Dataset section:
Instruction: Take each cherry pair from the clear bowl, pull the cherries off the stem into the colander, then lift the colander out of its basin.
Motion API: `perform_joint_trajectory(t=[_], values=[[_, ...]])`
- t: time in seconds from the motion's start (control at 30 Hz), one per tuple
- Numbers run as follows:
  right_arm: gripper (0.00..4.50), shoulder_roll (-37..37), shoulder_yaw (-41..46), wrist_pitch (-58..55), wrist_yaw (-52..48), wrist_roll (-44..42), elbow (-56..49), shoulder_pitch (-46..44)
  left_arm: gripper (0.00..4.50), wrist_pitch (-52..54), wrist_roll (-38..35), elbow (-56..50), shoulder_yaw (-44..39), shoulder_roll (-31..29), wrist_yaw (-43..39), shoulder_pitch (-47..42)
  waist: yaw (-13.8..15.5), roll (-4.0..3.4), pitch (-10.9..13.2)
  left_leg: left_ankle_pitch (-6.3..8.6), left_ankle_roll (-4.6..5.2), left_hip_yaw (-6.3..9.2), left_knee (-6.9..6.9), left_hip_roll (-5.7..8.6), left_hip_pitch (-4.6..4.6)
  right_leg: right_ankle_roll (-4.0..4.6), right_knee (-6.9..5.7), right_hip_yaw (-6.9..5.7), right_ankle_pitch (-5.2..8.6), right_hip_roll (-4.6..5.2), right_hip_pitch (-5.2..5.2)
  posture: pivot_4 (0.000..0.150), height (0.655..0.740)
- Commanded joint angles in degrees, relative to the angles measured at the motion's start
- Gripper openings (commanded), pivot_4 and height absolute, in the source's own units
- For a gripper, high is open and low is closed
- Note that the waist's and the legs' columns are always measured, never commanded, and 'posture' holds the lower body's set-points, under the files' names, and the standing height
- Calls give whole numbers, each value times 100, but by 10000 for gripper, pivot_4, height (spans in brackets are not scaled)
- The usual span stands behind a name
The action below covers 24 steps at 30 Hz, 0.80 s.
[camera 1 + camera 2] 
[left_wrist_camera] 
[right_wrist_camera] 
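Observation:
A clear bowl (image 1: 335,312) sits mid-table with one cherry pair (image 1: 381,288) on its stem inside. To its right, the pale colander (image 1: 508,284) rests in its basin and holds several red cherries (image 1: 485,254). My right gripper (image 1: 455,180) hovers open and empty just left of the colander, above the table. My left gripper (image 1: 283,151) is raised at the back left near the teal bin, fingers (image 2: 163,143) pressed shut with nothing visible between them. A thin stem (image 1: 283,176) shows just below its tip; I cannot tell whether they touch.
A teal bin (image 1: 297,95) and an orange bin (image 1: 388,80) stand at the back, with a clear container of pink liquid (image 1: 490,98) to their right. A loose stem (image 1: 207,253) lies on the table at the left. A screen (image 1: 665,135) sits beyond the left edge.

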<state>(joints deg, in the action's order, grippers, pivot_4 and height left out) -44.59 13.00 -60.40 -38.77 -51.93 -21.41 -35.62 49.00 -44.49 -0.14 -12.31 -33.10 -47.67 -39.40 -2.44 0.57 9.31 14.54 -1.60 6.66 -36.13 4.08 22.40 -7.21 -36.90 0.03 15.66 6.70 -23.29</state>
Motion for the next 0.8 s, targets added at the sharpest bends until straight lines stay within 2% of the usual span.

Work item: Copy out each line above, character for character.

Finished task:
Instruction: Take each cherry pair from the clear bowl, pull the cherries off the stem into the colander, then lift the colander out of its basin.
Motion API: `perform_joint_trajectory(t=[_], values=[[_, ...]])`
- t: time in seconds from the motion's start (control at 30 Hz), one per tuple
- Numbers run as follows:
  right_arm: gripper (0.00..4.50), shoulder_roll (-37..37), shoulder_yaw (-41..46), wrist_pitch (-58..55), wrist_yaw (-52..48), wrist_roll (-44..42), elbow (-56..49), shoulder_pitch (-46..44)
  left_arm: gripper (0.00..4.50), wrist_pitch (-52..54), wrist_roll (-38..35), elbow (-56..50), shoulder_yaw (-44..39), shoulder_roll (-31..29), wrist_yaw (-43..39), shoulder_pitch (-47..42)
  waist: yaw (-13.8..15.5), roll (-4.0..3.4), pitch (-10.9..13.2)
  left_leg: left_ankle_pitch (-6.3..8.6), left_ankle_roll (-4.6..5.2), left_hip_yaw (-6.3..9.2), left_knee (-6.9..6.9), left_hip_roll (-5.7..8.6), left_hip_pitch (-4.6..4.6)
  right_leg: right_ankle_roll (-4.0..4.6), right_knee (-6.9..5.7), right_hip_yaw (-6.9..5.7), right_ankle_pitch (-5.2..8.6), right_hip_roll (-4.6..5.2), right_hip_pitch (-5.2..5.2)
  posture: pivot_4 (0.000..0.150), height (0.655..0.740)
- Commanded joint angles in degrees, relative to the angles measured at the motion's start
- Gripper openings (commanded), pivot_4 and height absolute, in the source's own units
- For a gripper, high is open and low is closed
- Note that the waist's and the legs' columns are always measured, never commanded, and 'posture' holds the lower body's set-points, under the files' names, and the standing height
- Calls give whole numbers, each value times 100, but by 10000 for gripper, pivot_4, height (spans in brackets are not scaled)
- The usual span stands behind a name
The action below covers 24 steps at 30 Hz, 0.80 s.
[camera 1 + camera 2] 
[left_wrist_camera] 
[right_wrist_camera] 
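Observation:
A clear bowl (image 1: 335,312) sits mid-table with one cherry pair (image 1: 381,288) on its stem inside. To its right, the pale colander (image 1: 508,284) rests in its basin and holds several red cherries (image 1: 485,254). My right gripper (image 1: 455,180) hovers open and empty just left of the colander, above the table. My left gripper (image 1: 283,151) is raised at the back left near the teal bin, fingers (image 2: 163,143) pressed shut with nothing visible between them. A thin stem (image 1: 283,176) shows just below its tip; I cannot tell whether they touch.
A teal bin (image 1: 297,95) and an orange bin (image 1: 388,80) stand at the back, with a clear container of pink liquid (image 1: 490,98) to their right. A loose stem (image 1: 207,253) lies on the table at the left. A screen (image 1: 665,135) sits beyond the left edge.
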
<state>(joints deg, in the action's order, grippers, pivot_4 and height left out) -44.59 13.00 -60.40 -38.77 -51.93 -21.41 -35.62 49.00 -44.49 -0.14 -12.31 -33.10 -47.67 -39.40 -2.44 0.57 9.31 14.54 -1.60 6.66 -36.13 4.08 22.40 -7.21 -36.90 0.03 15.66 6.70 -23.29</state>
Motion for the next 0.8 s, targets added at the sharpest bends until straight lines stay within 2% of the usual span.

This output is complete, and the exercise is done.